Beginning at the line containing "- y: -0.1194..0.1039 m" in the material below and ending at the line containing "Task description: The", return each line exactly and add nothing.
··· Given information ···
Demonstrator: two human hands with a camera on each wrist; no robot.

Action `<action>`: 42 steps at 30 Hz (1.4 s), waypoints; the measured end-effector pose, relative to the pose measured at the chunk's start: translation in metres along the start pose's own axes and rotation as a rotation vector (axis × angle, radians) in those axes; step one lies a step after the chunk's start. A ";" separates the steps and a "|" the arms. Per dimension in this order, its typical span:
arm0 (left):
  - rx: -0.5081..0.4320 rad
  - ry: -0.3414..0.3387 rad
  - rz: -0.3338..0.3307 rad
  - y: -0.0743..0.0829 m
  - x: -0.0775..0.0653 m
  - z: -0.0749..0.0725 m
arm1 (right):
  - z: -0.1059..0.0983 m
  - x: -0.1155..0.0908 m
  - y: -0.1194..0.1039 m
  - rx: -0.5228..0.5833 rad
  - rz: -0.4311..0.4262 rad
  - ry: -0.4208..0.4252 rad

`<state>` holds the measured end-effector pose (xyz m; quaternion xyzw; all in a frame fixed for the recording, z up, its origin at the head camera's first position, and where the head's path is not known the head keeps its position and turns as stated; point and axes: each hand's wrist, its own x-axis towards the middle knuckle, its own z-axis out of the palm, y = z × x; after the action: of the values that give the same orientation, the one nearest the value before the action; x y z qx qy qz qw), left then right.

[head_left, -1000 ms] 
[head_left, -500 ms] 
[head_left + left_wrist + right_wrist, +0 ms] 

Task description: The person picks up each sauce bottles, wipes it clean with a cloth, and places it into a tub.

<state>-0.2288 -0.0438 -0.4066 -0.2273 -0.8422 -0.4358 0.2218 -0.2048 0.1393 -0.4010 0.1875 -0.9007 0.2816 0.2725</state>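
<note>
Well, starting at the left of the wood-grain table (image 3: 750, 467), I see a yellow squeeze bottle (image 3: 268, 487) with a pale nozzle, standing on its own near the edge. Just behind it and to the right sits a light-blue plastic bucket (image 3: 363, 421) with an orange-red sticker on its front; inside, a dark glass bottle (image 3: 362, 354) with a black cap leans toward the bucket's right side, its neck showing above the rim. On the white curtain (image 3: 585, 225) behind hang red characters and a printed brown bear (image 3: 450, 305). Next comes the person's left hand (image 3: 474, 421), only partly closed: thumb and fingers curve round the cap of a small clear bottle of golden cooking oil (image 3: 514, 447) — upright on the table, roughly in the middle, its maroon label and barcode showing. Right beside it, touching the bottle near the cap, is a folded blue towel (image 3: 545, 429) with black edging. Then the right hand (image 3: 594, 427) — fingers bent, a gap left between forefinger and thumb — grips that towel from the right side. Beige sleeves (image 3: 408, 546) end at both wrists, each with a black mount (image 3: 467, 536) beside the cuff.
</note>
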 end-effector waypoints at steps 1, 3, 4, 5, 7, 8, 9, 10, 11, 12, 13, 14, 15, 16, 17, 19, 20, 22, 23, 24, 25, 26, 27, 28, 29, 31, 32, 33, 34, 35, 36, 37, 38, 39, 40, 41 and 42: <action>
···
• **Finished exercise**
  - y: -0.1194..0.1039 m
  - rx: -0.5228..0.5833 rad
  - rz: -0.4311..0.4262 rad
  - ry: -0.4208..0.4252 rad

`<state>` holds the measured end-effector pose (xyz m; quaternion xyzw; all in a frame fixed for the recording, z up, its origin at the head camera's first position, and where the head's path is not known the head keeps its position and turns as stated; point and axes: each hand's wrist, its own x-axis towards the middle knuckle, its own z-axis out of the palm, y = z × x; after the action: of the values that give the same orientation, the one nearest the value before the action; x y z qx qy qz qw), left then right.

[head_left, -1000 ms] 
[head_left, -500 ms] 
[head_left + left_wrist + right_wrist, +0 ms] 

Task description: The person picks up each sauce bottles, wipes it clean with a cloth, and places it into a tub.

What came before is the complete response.